Description of the task: Using the records below, copy exactly the part that opens with the line holding "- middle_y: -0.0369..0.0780" and closes with the line holding "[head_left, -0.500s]", minus the pictures.

(Stored items from a collection)
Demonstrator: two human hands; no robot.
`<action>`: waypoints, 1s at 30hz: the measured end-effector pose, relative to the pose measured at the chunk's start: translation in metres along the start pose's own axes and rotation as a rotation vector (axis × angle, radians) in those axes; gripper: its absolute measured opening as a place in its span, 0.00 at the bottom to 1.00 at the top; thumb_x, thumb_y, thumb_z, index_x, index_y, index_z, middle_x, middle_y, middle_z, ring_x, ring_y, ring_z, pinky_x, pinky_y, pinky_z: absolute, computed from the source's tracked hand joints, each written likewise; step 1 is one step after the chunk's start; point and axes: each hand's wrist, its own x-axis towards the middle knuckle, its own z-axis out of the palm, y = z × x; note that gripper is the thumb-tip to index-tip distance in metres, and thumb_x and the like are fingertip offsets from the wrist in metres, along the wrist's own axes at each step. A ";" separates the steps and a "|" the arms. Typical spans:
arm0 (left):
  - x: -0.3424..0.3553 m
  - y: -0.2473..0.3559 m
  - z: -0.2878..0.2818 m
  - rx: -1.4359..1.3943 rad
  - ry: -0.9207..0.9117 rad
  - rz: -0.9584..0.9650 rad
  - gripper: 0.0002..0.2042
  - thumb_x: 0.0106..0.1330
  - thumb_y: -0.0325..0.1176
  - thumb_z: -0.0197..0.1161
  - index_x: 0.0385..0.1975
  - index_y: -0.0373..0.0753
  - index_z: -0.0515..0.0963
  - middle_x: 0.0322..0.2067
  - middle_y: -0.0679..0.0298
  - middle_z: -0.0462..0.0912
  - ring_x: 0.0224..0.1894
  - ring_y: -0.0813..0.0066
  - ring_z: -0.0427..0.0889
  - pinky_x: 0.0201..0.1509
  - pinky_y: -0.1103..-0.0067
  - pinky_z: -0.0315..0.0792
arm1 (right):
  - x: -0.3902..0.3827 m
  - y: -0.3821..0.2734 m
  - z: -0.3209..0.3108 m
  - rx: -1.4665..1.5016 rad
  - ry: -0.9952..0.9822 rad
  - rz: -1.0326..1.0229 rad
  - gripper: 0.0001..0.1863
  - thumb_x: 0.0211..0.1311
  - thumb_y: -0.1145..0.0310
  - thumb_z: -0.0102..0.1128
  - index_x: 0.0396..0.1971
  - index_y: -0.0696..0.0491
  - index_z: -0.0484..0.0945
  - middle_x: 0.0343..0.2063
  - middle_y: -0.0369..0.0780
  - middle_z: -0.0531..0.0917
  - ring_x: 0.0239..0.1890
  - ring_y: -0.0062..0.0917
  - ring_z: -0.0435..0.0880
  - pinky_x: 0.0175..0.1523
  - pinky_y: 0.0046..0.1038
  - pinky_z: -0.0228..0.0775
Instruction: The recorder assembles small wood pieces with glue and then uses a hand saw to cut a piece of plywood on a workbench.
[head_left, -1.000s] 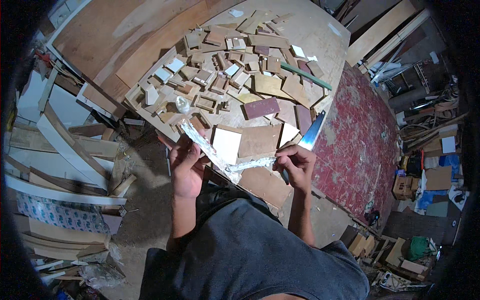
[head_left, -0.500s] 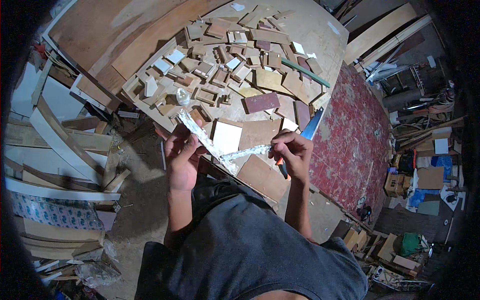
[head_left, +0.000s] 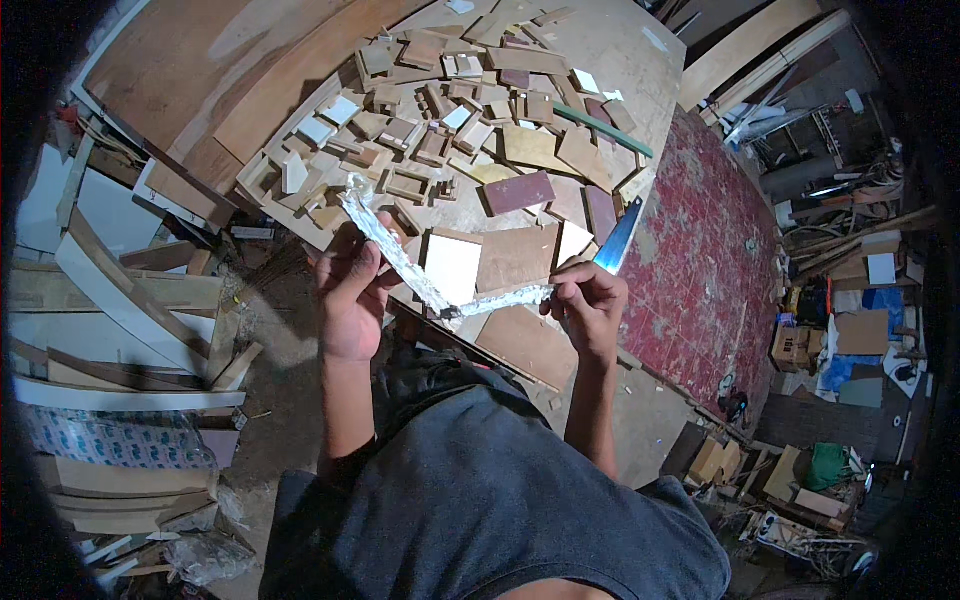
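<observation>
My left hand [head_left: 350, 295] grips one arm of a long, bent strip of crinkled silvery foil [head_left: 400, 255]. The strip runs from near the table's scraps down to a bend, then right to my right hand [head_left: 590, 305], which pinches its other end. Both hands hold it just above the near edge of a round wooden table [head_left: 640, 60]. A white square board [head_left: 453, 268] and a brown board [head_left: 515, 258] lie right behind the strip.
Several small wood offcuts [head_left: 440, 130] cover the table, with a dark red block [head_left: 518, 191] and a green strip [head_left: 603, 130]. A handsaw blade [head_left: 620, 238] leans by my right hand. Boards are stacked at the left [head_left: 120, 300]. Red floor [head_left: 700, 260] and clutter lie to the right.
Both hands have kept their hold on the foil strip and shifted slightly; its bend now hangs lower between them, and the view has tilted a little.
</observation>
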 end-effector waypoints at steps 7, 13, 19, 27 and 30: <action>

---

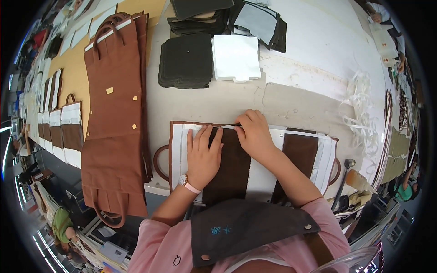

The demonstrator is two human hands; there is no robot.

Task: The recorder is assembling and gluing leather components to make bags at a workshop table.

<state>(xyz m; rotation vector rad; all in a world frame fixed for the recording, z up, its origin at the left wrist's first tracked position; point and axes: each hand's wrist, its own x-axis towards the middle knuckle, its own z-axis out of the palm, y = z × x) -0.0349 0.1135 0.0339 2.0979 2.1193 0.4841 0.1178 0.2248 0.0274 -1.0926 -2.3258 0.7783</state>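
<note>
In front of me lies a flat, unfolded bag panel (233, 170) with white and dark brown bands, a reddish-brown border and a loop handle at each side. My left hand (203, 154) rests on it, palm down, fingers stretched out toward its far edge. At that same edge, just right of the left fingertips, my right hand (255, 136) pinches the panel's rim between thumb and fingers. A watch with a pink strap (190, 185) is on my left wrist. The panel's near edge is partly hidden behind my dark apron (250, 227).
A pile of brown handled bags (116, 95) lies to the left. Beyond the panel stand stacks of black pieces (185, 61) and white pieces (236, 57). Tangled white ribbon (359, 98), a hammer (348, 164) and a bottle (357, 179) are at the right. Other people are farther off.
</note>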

Result below:
  - middle_y: -0.0369..0.0780
  - middle_z: -0.0531..0.0917
  - ring_x: 0.0239..0.1890
  - ring_y: -0.0062..0.0917
  - ring_z: -0.0435..0.0880
  - pinky_x: 0.0175..0.1523
  - pinky_y: 0.0046..0.1038
  - pinky_z: -0.0228..0.0775
Instruction: The recorder assembles small wood pieces with glue and then uses a hand saw to cut a piece of plywood on a workbench.
[head_left, -1.000s] 
[head_left, -0.500s] 

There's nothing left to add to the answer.